Anne Redmon is a living Catholic novelist whose writing ought to be better known in this country. She is an American by birth who married young, and into British Catholic literary royalty. (She is married to She-Evelyn’s son). This excerpt is from her second novel, “Music and Silence,” published in its first U.S. edition in 1979. The novel’s spine is the intense, strange and soul-searching friendship that develops between two single women: Beatrice (a Catholic doctor) and Maud (an agnostic cellist). The scene below takes place after a strange, raving evangelist has broken into Maud’s apartment upstairs and confronted her:

“‘Where is the Foot of the Cross?’ It was as if all the brandy and soothing had been for nothing. Maud’s eyes seized an inward vision and fixed themselves upon it. Oh, not shock. Beatrice apprised longer, deeper shock. Something that had shocked and shocked and shocked again the girl’s mind to this pitch. There was something so raucous about the voice, so hoarse,

Gently, she said, ‘Have you been thinking about that for the last few weeks-that sort of thing?’
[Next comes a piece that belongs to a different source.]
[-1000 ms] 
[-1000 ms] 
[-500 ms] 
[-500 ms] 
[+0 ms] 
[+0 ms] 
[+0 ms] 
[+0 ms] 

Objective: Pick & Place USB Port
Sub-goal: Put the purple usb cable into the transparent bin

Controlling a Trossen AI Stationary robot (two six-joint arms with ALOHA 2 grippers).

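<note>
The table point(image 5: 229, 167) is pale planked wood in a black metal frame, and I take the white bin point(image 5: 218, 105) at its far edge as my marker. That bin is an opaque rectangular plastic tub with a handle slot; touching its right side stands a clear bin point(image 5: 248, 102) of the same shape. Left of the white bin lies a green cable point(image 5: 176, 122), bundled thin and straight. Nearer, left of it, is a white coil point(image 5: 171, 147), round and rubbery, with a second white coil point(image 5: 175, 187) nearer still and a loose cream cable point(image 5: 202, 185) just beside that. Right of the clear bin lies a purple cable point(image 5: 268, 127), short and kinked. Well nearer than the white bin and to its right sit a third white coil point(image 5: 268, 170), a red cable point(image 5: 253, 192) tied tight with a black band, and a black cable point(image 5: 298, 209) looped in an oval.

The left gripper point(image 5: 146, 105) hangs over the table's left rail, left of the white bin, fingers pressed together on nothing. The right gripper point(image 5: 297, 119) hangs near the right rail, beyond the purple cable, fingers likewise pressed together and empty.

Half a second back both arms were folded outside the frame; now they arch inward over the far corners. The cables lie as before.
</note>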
No! No, that’s was so odd. I haven’t. I don’t understand why it upset me so. I’ve thought about God-as I said to you earlier.  I’ve even prayed once or twice. He just went on and on about it. “Are you saved?” “Well, if you don’t know you are, you aren’t”-I don’t know-then over and over again, he got wilder and wilder, “Come to the Foot of the Cross.” I kept asking him where it was. It made him angrier and angrier.’
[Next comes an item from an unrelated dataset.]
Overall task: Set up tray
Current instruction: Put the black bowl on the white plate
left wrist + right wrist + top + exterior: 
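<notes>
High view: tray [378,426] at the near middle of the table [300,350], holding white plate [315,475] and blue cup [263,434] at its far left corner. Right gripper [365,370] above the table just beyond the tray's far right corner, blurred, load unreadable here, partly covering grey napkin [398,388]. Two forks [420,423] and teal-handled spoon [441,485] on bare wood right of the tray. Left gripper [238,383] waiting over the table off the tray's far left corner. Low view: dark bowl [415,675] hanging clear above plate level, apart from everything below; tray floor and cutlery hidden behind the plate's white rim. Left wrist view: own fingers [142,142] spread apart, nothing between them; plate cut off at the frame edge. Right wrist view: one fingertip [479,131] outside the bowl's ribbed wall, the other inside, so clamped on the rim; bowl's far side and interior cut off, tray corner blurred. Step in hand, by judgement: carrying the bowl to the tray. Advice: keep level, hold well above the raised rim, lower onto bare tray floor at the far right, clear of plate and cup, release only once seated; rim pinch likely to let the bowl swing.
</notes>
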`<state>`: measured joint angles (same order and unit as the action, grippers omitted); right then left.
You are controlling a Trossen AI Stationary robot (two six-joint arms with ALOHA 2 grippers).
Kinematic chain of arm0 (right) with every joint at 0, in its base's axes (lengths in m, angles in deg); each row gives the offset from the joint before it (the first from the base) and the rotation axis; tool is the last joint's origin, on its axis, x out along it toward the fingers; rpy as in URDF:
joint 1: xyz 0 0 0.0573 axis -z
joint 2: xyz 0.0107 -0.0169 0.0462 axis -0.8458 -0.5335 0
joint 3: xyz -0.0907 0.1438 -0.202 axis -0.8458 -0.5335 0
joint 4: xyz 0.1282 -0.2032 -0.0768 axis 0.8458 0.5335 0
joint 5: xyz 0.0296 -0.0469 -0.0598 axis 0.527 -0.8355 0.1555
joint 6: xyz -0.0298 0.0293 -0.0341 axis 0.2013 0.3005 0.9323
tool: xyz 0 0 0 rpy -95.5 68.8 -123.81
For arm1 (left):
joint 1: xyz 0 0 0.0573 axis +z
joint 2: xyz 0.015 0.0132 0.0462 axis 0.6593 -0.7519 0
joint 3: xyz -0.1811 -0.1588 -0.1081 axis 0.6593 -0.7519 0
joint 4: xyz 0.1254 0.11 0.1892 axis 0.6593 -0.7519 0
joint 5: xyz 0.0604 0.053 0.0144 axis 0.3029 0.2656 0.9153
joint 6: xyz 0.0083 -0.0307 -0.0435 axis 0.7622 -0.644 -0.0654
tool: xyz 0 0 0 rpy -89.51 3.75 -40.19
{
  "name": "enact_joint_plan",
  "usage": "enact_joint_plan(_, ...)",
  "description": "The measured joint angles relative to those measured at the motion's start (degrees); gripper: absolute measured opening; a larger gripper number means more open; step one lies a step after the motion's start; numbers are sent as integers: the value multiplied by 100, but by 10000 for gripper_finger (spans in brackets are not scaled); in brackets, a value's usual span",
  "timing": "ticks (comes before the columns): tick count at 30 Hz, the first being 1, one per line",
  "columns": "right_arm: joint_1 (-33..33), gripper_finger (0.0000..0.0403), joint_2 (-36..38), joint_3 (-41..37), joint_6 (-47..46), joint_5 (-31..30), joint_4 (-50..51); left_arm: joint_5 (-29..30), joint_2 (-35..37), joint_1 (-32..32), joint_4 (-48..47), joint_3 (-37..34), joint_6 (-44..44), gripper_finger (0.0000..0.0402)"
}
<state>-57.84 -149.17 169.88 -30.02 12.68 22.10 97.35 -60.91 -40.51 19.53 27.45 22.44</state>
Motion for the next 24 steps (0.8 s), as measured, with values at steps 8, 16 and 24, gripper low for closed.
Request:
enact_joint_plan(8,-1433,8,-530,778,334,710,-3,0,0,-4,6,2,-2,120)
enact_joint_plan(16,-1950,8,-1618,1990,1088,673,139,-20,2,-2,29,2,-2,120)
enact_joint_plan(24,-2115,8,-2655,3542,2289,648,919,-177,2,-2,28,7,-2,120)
‘That was because he couldn’t explain it.’ Beatrice felt a fundamental sympathy for the man.

‘No, that wasn’t it. It was demands with menaces-he was full of threats. I can’t explain it. His face was terrible. I was never so terrified in all my life. He kept going on about my crime, some crime I had committed. You saw him. If you hadn’t seen him, I wouldn’t believe it had happened.’
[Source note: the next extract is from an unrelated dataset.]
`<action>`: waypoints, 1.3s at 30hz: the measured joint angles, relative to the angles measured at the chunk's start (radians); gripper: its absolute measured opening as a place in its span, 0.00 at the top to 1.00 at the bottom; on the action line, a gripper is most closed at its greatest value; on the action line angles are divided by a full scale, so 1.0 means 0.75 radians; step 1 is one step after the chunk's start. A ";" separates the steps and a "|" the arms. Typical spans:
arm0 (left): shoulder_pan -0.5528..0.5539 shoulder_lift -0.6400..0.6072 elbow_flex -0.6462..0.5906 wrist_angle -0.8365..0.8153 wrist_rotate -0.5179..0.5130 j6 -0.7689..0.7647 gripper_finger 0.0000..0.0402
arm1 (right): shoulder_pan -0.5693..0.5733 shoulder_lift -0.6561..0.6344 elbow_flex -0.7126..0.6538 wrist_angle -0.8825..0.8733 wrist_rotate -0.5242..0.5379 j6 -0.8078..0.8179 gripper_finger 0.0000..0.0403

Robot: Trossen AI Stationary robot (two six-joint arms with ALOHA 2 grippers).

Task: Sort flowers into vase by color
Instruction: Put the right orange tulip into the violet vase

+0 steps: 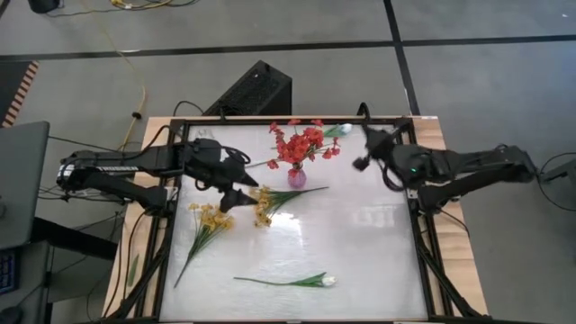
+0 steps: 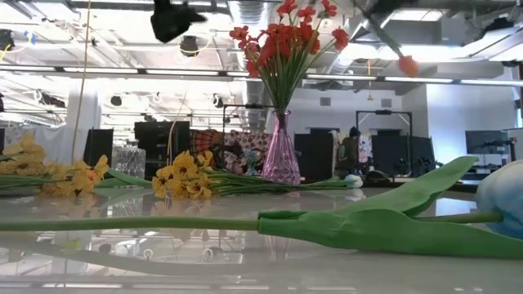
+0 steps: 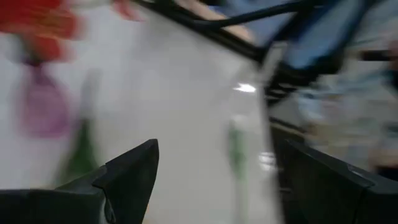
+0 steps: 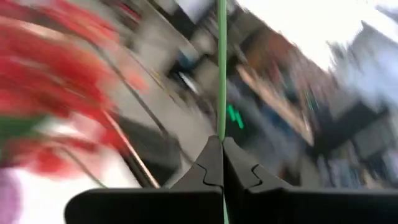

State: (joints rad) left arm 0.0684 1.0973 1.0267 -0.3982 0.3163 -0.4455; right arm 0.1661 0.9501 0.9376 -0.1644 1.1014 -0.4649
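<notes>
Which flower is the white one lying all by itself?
Find the purple vase of red flowers at the table's far edge, then go to the opposite, near edge. The white tulip lies there alone, unlike the yellow sprays bunched by the left gripper.

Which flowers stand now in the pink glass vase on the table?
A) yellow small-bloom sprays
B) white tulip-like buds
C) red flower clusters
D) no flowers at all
C: the pink glass vase holds only the red flower clusters, while the yellow small-bloom sprays and a white tulip-like bud lie flat on the table.
</notes>
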 joint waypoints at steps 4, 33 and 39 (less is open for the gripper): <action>-0.028 0.000 0.000 0.016 0.056 -0.116 0.20 | 0.251 0.064 0.006 0.132 -0.068 -0.340 0.96; -0.083 0.756 -0.001 0.738 0.443 -1.043 0.20 | 0.558 0.725 0.006 -0.245 -0.172 -0.018 0.96; -0.112 0.786 -0.001 0.879 0.441 -1.079 0.20 | 0.530 0.724 0.006 -0.244 -0.178 -0.019 0.96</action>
State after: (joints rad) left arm -0.0157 1.6871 1.0264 0.2612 0.6470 -1.2550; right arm 0.5637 1.4933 0.9424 -0.3472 0.9677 -0.4789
‘How did you get him to leave?’

‘I screamed. Or at least I think I did. I think I screamed. Yes, of course I did. He’s going to kill me.’

Beatrice was at once alert. ‘Did he say so?’

She just shook her head. ‘I just feel it. You have no idea what he was like.’

Beatrice had an idea what he was like.

The man’s fanaticism touched the lip of an inner wound and she winced. To Beatrice, religion was not a pastime; it was an absorbing hole in her centre which she fell into nightly, daily: it permeated the veins in her hands and occupied her temples as a whole way of life. With her, it had got beyond an idea which made her happy or unhappy; it was not a duty but a reality plumbed without finding its depths and aspired to without discovering its height. In her work, she was accustomed to death daily, and although she had bent herself in some respects from a too-close inspection of it, it was familiar to her and not a particular outrage. She had had to distance herself from death in order to cope with it and she had come to assume it into the pattern of her religious beliefs, which coped with the awesome and the gruesome adequately for her. Her ulterior life, however, was not so resolved or connected.

Her fear of the man was at once made clear to her. A deeper threat than a mortal one insisted itself on her mind as the true threat she had sensed on the stair.”